Ahmad quiere fijarse, entre la marea de taxis amarillos y semáforos y peatones apiñados en cada esquina, en este nuevo mundo que lo rodea, pero el señor Levy no deja de tener ocurrencias. Dice:
– Será interesante averiguar si esa maldita cosa estaba realmente conectada o, si los de nuestro bando tenían a algún otro infiltrado, no lo estaba. Era mi as en la manga, pero estoy contento de no tener que haberlo sacado. Gracias a Dios te has acojonado. -Esto suena mal incluso a sus propios oídos-. Bueno, que te has apaciguado, mejor dicho.
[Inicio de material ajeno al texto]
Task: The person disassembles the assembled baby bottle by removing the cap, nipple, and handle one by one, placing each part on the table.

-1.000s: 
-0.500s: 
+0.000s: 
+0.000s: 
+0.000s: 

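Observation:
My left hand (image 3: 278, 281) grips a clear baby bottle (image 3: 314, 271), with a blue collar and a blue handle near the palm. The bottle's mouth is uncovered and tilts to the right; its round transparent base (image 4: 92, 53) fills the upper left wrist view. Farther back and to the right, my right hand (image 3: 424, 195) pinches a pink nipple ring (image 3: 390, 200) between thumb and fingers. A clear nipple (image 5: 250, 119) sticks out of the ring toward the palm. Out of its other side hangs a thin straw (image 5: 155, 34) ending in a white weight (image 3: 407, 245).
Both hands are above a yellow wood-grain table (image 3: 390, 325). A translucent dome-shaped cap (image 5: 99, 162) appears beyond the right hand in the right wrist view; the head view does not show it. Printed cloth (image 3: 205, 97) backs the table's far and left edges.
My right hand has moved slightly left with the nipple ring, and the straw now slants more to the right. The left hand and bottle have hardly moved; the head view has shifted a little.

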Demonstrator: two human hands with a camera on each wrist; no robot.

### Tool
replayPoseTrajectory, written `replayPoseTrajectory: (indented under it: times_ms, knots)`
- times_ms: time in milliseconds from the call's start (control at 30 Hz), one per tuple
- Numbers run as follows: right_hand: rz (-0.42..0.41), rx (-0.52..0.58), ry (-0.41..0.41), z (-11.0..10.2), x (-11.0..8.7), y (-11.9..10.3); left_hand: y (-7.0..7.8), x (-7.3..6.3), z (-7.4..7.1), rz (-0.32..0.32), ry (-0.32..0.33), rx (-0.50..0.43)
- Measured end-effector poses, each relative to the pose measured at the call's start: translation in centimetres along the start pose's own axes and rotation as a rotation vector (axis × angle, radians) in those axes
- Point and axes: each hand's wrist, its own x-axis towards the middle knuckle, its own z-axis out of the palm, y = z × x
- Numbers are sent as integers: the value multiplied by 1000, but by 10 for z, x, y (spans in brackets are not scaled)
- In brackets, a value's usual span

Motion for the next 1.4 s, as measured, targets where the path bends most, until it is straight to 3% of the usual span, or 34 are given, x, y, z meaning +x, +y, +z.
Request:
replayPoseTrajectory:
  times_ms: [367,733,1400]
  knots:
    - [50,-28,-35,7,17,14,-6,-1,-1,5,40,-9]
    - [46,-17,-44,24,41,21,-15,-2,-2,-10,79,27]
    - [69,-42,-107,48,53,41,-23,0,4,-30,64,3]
Que has visto la luz.
A su alrededor, subiendo por la Octava Avenida hacia Broadway, la gran ciudad es un hormiguero de gente, algunos visten con elegancia, muchos otros con desaliño, unos pocos son bellos, pero no la mayoría, y todos quedan reducidos al tamaño de insectos por las imponentes estructuras que los rodean; pero aun así corren, se apresuran, bajo el sol lechoso de esta mañana se abstraen pensando en algún proyecto o idea o esperanza que custodian para sí mismos, algún motivo para vivir otro día, cada uno de ellos empalado vivo en la aguja de la conciencia, clavado en la tabla del ascenso individual, de la propia conservación. Eso y sólo eso. «Estos demonios», piensa Ahmad, «se han llevado a mi Dios.»